#### What is required
Give back all of the data exactly as it stands, with the pictures removed.

#### Available data
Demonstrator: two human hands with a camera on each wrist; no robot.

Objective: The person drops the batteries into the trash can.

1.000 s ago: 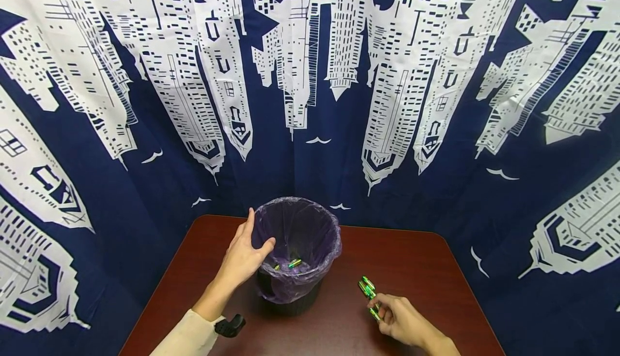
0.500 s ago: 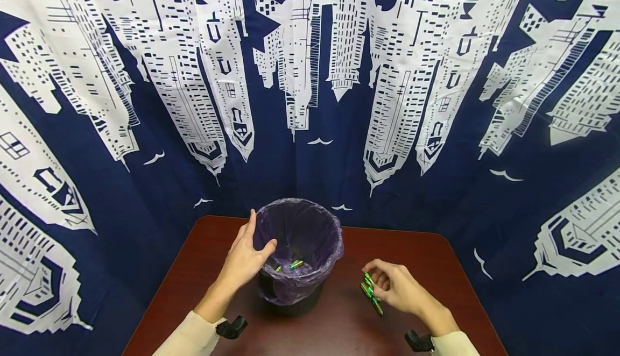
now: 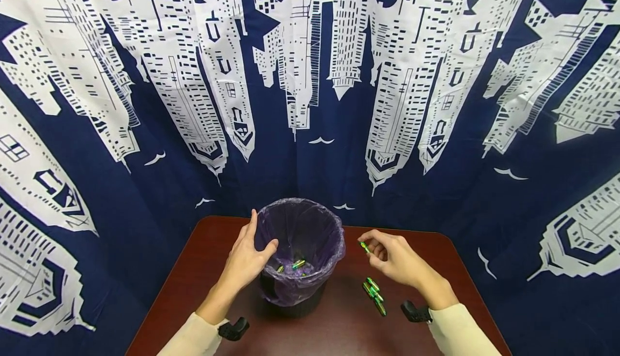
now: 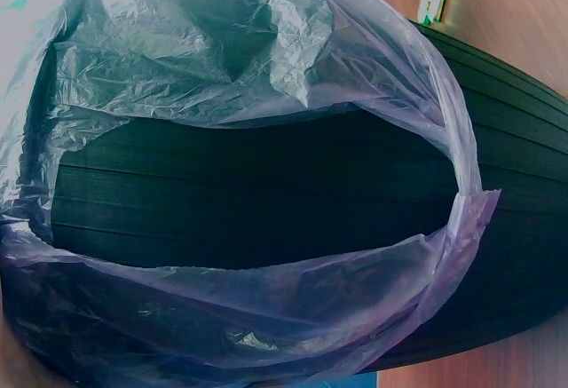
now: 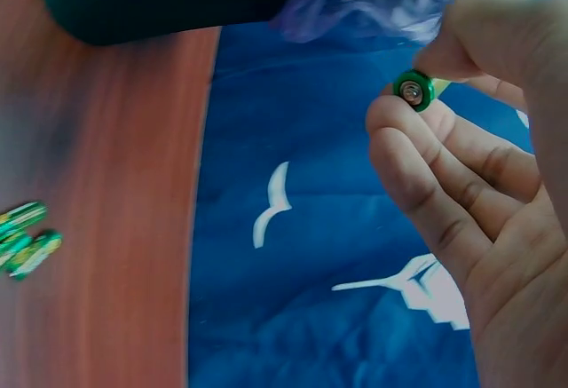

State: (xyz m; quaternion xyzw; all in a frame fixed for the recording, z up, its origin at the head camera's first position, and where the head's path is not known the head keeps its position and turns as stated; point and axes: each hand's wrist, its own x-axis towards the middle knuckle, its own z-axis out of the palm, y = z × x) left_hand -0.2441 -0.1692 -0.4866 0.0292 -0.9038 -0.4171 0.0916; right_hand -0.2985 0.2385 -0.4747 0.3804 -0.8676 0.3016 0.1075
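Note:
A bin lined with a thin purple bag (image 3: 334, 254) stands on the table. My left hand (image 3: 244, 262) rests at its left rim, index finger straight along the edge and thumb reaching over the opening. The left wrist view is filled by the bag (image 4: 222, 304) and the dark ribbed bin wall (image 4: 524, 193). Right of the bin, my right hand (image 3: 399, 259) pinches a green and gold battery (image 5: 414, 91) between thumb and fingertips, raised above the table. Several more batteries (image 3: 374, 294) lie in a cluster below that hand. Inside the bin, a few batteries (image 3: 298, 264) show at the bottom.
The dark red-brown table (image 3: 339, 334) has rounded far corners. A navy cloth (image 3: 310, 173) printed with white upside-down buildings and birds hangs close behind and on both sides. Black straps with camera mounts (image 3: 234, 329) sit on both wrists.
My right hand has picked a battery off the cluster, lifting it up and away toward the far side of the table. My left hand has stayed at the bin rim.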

#### Solution
Demonstrator: two human hands with a camera on each wrist; no robot.

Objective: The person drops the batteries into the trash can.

1.000 s ago: 
0.500 s ago: 
now: 
now: 
now: 

State: (xyz m; quaternion xyzw; all in a frame fixed for the recording, z up, its origin at the head camera's first position, and where the head's path is not known the head keeps its position and turns as stated; point and axes: each hand's wrist, its own x-axis towards the middle knuckle, its own z-axis out of the palm, y = z × x) left_hand -0.2441 -0.1692 -0.4866 0.0292 -0.9038 -0.4171 0.0916; right_hand -0.2985 0.2385 -0.4747 0.3804 -0.8676 0.3016 0.1075
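Note:
A bin lined with a thin purple bag (image 3: 334, 254) stands on the table. My left hand (image 3: 244, 262) rests at its left rim, index finger straight along the edge and thumb reaching over the opening. The left wrist view is filled by the bag (image 4: 222, 304) and the dark ribbed bin wall (image 4: 524, 193). Right of the bin, my right hand (image 3: 399, 259) pinches a green and gold battery (image 5: 414, 91) between thumb and fingertips, raised above the table. Several more batteries (image 3: 374, 294) lie in a cluster below that hand. Inside the bin, a few batteries (image 3: 298, 264) show at the bottom.
The dark red-brown table (image 3: 339, 334) has rounded far corners. A navy cloth (image 3: 310, 173) printed with white upside-down buildings and birds hangs close behind and on both sides. Black straps with camera mounts (image 3: 234, 329) sit on both wrists.
My right hand has picked a battery off the cluster, lifting it up and away toward the far side of the table. My left hand has stayed at the bin rim.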

This exercise is now fully answered.